I was under the impression that the def lasts as long as the factory oil change interval (about 10k miles on the 2014's) and that the fluid need only be replaced or refilled by the dealer at the regular oil service intervals. But I read in the Owner's Manual that the def may need to be replaced once between regular service appointments - - and if you drive in a "sporty" style, the owner may need to replenish the def more often than that. No big problem.

The Owner's Manual indicates it is possible to measure the def level using the iDrive Control Display as follows: select "Vehicle info", "Vehicle status", "Diesel exhaust fluid". Well, I tried that on my 328d and there is no entry or selection for Diesel exhaust fluid under Vehicle status. 

Any other 328d owners out there have the same problem, or is there another way to measure the def level? By the way, I have a recent production 328d (October 2013).


----------



## Flyingman (Sep 13, 2009)

I don't have idrive and have never tried to measure my DEF level.

DEF is programmed to be injected at a rate of 1-3% of fuel consumption. You know your DEF tank capacity and your fuel consumption rate, program that over the oil change interval and see what you get.

Most of us are able to go the full OCI if 13k miles without adding. Some have to add some but usually because it was never filled completely at the last service or the possibility the metering pump is injected it too rich.

But as I said above I've never tried checking my DEF level or think I can in my non Idrive 2010 335D.


----------



## d3z (Nov 13, 2013)

I have not been able to find the DEF measurement screen, either. I guess we just have to wait for the 1k warning, which is rather annoying.

I was pleasantly surprised to discover an oil dipstick on the engine, though. So, I might consider sending an oil sample off to be tested.


----------



## tonyspumoni (May 23, 2010)

I too regret the lack of a DEF tank guage in the 335d. My service advisor told me of a fellow who got stranded down in Mexico when his DEF tank ran dry and he got into the no-start mode. Seriously. Suppose you got the whole fam packed in the car for a cross country jaunt late one Saturday afternoon? You could be sitting at a truck stop in Green River, Colorado (reads: nowhere) fuming.

Can the dealer even measure the level without filling and just looking at the void volume!


Sent from BimmerApp mobile app


----------



## FredoinSF (Nov 29, 2009)

If you're that worried about it or going on a road trip fill it up before the trip. Problem solved. 

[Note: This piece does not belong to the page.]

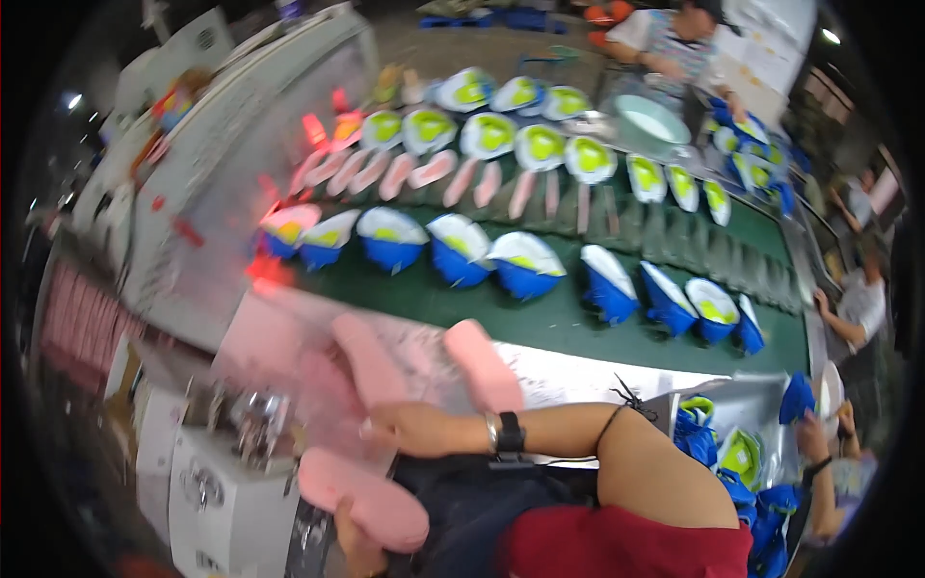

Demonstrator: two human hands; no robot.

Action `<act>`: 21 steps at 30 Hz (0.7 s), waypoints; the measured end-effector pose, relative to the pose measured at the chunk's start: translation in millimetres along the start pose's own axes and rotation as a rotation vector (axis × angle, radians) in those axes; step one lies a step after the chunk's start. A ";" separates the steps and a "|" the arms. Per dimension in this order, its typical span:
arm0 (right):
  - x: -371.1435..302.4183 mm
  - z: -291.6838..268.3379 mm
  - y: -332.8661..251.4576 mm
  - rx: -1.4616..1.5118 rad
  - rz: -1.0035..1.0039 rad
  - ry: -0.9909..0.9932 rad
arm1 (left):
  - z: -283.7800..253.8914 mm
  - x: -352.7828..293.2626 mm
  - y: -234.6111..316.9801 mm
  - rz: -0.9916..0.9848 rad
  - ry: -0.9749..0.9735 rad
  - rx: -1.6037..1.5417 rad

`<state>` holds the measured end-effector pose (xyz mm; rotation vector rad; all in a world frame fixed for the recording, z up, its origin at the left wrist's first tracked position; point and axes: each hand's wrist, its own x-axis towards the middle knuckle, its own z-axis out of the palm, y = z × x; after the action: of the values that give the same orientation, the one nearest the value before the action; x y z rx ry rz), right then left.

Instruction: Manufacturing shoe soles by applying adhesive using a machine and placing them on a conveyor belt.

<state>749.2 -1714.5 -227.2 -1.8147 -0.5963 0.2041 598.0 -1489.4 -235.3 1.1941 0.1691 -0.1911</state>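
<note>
At the lower left, my left hand (356, 541) grips a pink shoe sole (371, 501) by its near side. My right arm, with a dark watch on the wrist, reaches across to the left. Motion smears the fingers of my right hand (383, 430), so whether they hold anything is unclear. That hand is between the held sole and a blurred pink sole (369, 354) just beyond it. Another pink sole (482, 366) lies farther right on the pale worktop (568, 369).
A green conveyor belt (385, 292) carries rows of blue shoe uppers (525, 265) and pink soles (432, 170). A large grey machine (231, 183) glows red at the left. A white box-shaped machine (231, 511) stands near my left hand. Other people (665, 48) work beyond the belt and at right.
</note>
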 end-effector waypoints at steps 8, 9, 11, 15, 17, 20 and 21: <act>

Sent from BimmerApp mobile app


----------



## Pat_X5 (Aug 23, 2008)

I always carry a .5 Liter bottle of VW/Audi DEF fluid in the back of my diesel.
It has a handy pour spout too.

I carried the one over from the 335d to my X5d.

You can get it at any VW or Audi dealership.

The BMW .5L is pricey!

Alternatively, DEF is available in bulk gallon bottles at Truck stops - pennies compared to the BMW dollars per ounce...


----------



## stevers (Oct 20, 2013)

May just be something that could be unlocked by coding. I don't have any F30 dumps handy to check against.


----------



## 335dFan (Nov 8, 2012)

Pat_X5 said:


> I always carry a .5 Liter bottle of VW/Audi DEF fluid in the back of my diesel.
> It has a handy pour spout too.
> 
> I carried the one over from the 335d to my X5d.
> ...


When I went to the local VW dealer to buy the smaller size that has the type of top used to directly screw on to the DEF filler tube, they said they no longer carried it. Since I was going on a LONG road trip, I hesitantly went to the BMW dealership and bought the 1/2-gallon bottle with the proper filler top for 12 dollars plus change, including tax. That is expensive, but since I plan to reuse that bottle (cutting off the bottom) with the cheaper bulk DEF, it seemed like a prudent investment that wouldn't break the bank. I used the bottle recently to avoid going to the dealer at an inconvenient time when I got the 999-mile warning.


----------



## Pat_X5 (Aug 23, 2008)

Correction,
1/2 gallon (not half Liter).

Guess the VW $8 per bottle sells out ???

BMW never will sell out at $12 per bottle ??


----------



## rmorin49 (Jan 7, 2007)

Pat_X5 said:


> I always carry a .5 Liter bottle of VW/Audi DEF fluid in the back of my diesel.
> It has a handy pour spout too.
> 
> I carried the one over from the 335d to my X5d.
> ...


You can also bring your own container to many truck stops and pump DEF just like diesel. In my area, Pilot is selling it for $2.79/gallon.


----------



## montr (Oct 7, 2006)

Pat_X5 said:


> Correction,
> 1/2 gallon (not half Liter).
> 
> Guess the VW $8 per bottle sells out ???
> ...


Simple math:
$1.50 DEF + 10.50 Plastic bottle = $12 :bigpimp:


----------



## rmorin49 (Jan 7, 2007)

montr said:


> Simple math:
> $1.50 DEF + 10.50 Plastic bottle = $12 :bigpimp:


+1! :rofl:


----------



## CA Bimmer (Jan 20, 2009)

what is the capacity of the 328d? Thanks


----------